In the following, we analyze the LLD algorithm briefly and contrast to a closely related approach (Hein and Maier, 2007). To gain intuition, we first consider the case when λ = 0. Note that, when λ approaches ∞, as mentioned before, the solution Y^*(λ) of eq. (6) becomes trivially constant so that the solution is infinitely smooth.

On the other extreme, however, when λ is zero, there is no enforcement on the smoothness of the denoised output. Instead, the solution takes the simple form of Y^*(0) = QS^TΛ⁻¹. A short calculation reveals that Y^*(0) is the average of all local estimates. It is interesting to note that this simple procedure works well in some denoising tasks, as evidenced by empirical study in later sections. Also, even for λ = 0, due to the iterative nature of the LLD algorithm, averaging changes from one iteration to the other as the nearest neighbors are recomputed every iteration. Furthermore, if Q is computed with nonlinear methods from X (as opposed to linear projections with PCA), the overall averaging effect is highly nonlinear and compounded.

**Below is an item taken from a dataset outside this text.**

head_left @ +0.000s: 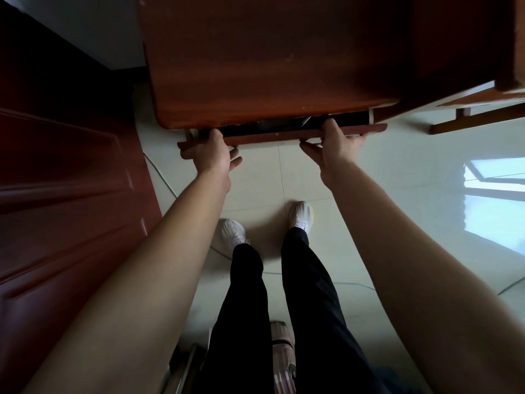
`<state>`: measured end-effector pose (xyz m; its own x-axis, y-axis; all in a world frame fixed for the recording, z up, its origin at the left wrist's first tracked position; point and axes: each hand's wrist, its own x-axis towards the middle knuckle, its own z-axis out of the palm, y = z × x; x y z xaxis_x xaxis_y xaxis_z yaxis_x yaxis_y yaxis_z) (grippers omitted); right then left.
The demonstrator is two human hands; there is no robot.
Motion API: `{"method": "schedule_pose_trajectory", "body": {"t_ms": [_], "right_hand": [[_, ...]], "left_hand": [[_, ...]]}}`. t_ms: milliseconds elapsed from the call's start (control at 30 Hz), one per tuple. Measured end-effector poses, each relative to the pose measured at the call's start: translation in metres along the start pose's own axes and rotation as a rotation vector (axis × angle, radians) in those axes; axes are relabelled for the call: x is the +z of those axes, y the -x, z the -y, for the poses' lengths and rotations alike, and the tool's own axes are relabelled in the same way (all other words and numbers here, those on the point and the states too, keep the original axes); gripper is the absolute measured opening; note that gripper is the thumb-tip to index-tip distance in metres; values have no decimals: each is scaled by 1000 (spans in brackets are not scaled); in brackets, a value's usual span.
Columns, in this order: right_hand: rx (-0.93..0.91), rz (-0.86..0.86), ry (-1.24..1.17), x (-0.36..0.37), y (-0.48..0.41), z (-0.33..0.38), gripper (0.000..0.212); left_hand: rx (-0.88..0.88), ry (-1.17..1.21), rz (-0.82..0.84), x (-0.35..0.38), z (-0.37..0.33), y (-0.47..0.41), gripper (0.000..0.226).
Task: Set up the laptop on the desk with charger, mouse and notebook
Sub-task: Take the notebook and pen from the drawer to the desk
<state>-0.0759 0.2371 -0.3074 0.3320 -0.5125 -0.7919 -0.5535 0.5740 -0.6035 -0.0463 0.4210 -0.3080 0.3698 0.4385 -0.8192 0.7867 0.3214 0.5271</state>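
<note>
Hands, left hand (211, 155) and right hand (338, 143), curl their fingers closed around the drawer front (272, 136) under the desk (270, 66).

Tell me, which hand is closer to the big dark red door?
Left. The left hand grips the drawer front on the side nearest the door; the right hand grips it farther away.

No legible text, labels or numbers anywhere (everything unmarked)

A room in a home: a wooden desk (270, 61), a panelled wooden door (56, 180) at left, glossy pale floor tiles (383, 194).
</note>
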Motion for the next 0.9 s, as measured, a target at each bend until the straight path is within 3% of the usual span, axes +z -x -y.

When λ ≪ 1, we can approximate the matrix inverse in eq. (6) with (SS^T+λL)⁻¹ ≈ Λ⁻¹(I − λLΛ⁻¹) (by applying Taylor expansion). The solution is then approximated with

Y^{*} (λ) \approx Y^{*} (0) (I - λ Λ^{- 1}) + λ Y^{*} (0) D^{- 1} W Λ^{- 1}

(7)

The first term approximately takes the form of discounted simple averages of local estimates. The second term reveals more insight. Specifically, the local estimate q_j also contributes to the global assignment y_i if x_i and x_j are connected in the weighted nearest neighbor graph. Moreover, for the Gaussian kernel we have taken to compute the weights, the contribution is positively proportional to the weight w_ij. Intuitively, if x_i and x_j are close to each other, their local estimates should be similar to each other. Hence, information from the local estimate q_j could be used for estimating y_i.

Hein et al has recently proposed a diffusion map based denoising algorithm (Hein and Maier, 2007). Similar to ours, their algorithm computes directly the high dimensional denoising outputs and incorporates graph Lapalacian as a regularization to favor smooth solutions. Their iterative procedures take the form (in the notation of this paper)

Y \leftarrow Y {(I + λ L)}^{- 1}

(8)

While the two updates in eq. (6) and eq. (8) appear similar, key differences exist. In eq. (8), the updated denoising result Y (on the left side) is used directly in the right side to be refined. In eq. (6), the updated denoising result affects the refined output at the next time step indirectly through the computation of local estimates Q on the right side. Note that the computation of Q requires recomputing the nearest neighbor graph as well as recomputing projection matrix (cf. eq. (1)). Therefore, the two denoising algorithms are unlikely to converge to the same stationary point.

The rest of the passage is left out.